▸ **TASK DIRECTIONS**: Find every line in the records below that holds the word "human", and copy it out.

━━━━━ SUPPLIED INFORMATION

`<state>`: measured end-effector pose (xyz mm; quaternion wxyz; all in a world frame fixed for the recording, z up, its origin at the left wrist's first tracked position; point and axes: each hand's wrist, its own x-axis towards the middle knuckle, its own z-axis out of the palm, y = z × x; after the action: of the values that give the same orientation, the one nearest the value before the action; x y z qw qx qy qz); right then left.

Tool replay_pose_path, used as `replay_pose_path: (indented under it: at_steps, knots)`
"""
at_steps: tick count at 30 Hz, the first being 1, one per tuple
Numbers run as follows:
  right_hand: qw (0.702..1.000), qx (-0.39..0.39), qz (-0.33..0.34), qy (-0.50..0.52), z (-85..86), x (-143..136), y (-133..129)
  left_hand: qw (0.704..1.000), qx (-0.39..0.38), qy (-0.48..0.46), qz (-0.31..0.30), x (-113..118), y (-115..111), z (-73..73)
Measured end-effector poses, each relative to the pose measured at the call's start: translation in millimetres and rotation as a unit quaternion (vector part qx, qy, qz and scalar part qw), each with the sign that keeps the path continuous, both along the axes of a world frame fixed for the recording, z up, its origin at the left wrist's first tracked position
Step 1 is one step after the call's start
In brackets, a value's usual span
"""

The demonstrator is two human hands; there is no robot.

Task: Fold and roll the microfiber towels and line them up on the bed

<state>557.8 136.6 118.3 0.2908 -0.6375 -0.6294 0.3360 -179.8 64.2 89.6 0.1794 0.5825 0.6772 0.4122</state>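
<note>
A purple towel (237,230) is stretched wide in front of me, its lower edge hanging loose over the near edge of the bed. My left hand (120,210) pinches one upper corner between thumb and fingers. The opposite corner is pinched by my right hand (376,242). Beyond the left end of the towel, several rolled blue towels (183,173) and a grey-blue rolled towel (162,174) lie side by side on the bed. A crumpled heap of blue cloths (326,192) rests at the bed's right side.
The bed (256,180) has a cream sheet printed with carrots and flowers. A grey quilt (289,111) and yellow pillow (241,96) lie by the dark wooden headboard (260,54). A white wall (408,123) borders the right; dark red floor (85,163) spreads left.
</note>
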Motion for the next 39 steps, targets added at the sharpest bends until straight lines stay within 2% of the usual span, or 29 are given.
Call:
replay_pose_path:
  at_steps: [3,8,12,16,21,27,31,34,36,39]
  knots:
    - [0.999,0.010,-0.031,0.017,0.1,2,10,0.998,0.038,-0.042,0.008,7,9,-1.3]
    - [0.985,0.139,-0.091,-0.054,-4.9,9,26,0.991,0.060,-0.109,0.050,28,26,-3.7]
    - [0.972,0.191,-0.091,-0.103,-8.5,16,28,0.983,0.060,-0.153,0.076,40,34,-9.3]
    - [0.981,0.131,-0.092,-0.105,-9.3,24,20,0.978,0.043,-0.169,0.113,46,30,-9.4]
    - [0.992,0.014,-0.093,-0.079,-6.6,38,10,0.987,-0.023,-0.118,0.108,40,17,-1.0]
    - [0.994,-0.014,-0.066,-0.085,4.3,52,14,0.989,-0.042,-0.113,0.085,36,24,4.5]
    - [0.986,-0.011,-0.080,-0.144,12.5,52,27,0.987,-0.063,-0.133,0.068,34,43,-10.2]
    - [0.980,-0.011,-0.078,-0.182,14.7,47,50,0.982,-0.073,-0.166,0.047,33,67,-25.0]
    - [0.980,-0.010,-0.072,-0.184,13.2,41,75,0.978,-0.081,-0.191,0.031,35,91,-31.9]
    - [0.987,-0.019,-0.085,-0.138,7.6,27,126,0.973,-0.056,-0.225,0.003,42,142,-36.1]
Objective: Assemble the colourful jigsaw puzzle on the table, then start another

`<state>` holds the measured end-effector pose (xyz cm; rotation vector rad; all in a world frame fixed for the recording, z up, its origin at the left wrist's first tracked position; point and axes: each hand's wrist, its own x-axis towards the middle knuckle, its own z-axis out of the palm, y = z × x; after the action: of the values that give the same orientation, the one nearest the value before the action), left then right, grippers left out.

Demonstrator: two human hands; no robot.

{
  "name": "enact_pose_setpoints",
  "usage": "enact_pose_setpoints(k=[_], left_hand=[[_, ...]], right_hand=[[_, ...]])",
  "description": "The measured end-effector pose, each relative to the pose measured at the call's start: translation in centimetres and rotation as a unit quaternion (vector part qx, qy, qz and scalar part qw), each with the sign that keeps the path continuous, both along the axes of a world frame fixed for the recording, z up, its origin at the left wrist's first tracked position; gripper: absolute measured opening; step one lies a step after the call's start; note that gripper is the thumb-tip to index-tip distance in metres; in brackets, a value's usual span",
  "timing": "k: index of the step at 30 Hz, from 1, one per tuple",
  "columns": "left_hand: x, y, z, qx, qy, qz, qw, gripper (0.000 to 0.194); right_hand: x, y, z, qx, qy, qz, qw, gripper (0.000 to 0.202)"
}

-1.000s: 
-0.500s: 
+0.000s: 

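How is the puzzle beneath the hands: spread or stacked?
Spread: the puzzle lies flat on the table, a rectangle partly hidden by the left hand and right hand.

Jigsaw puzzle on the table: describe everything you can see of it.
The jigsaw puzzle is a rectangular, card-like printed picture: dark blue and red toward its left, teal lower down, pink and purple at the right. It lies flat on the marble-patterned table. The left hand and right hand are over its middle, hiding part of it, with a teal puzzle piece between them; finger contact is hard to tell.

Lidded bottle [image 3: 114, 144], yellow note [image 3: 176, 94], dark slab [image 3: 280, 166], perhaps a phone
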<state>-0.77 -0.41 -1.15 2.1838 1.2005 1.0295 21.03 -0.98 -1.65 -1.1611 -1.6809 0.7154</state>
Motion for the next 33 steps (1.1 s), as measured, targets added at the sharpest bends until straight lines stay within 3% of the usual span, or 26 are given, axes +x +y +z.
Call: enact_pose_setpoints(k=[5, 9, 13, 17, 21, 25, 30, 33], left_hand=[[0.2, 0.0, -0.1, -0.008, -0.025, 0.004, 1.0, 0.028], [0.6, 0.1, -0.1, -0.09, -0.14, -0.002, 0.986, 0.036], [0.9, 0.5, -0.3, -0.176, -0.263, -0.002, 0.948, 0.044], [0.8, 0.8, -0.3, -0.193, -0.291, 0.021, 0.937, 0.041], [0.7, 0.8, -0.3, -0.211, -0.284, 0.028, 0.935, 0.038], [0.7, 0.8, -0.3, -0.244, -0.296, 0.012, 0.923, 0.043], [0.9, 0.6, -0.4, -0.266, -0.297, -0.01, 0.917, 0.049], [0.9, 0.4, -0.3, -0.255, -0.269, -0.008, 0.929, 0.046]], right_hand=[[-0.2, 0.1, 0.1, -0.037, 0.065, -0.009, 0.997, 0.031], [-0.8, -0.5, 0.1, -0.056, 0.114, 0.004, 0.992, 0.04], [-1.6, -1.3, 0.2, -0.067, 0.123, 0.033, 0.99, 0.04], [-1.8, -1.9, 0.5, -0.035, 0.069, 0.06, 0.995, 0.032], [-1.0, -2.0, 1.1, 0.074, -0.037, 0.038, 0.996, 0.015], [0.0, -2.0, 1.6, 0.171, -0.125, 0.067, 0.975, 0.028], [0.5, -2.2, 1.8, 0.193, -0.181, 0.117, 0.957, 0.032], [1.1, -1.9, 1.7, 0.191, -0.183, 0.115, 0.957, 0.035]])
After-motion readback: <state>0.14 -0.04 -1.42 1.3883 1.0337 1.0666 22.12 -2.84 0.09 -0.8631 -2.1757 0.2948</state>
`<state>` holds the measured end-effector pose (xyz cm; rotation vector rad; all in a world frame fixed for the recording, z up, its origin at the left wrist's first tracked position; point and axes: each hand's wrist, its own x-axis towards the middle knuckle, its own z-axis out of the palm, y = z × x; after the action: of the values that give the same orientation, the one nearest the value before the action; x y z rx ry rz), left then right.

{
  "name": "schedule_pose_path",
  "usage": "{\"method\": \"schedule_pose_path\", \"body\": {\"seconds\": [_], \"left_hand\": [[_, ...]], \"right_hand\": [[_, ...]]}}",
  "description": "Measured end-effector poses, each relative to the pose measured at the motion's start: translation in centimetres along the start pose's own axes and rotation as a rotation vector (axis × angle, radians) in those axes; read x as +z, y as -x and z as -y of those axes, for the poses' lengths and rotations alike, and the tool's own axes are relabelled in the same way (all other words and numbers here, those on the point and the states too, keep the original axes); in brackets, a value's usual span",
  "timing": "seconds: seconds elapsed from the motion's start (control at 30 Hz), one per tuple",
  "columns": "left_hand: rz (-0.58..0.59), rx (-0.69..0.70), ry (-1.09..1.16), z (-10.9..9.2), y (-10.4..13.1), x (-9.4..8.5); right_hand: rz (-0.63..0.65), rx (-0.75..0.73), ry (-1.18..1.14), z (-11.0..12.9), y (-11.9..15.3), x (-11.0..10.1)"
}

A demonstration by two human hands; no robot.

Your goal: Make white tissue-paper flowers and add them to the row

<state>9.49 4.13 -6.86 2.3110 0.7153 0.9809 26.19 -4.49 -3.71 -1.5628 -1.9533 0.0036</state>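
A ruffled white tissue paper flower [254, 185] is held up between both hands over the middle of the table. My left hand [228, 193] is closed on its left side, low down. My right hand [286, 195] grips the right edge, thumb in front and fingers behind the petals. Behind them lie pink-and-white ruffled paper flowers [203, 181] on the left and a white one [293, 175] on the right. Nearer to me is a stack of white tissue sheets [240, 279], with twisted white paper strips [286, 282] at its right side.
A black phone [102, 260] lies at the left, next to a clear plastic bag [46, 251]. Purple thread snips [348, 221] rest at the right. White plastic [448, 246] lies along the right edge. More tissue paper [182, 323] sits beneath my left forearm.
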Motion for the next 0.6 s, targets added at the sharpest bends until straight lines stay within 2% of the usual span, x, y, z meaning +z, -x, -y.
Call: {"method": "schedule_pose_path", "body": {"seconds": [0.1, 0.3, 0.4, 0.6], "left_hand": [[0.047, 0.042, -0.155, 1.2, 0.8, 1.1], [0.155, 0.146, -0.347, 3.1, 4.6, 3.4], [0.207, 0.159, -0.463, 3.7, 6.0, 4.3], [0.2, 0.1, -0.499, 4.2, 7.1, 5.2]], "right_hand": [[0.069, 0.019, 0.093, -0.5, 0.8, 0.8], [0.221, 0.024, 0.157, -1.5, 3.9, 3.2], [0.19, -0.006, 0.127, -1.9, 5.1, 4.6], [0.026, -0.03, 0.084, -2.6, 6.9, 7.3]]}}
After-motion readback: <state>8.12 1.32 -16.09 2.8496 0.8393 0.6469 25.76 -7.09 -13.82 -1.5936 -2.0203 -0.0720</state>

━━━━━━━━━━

▸ **THE ANSWER**:
The demonstrator is two human hands; there is no robot.
Demonstrator: two human hands; no robot.
A demonstration by two human hands; no robot.

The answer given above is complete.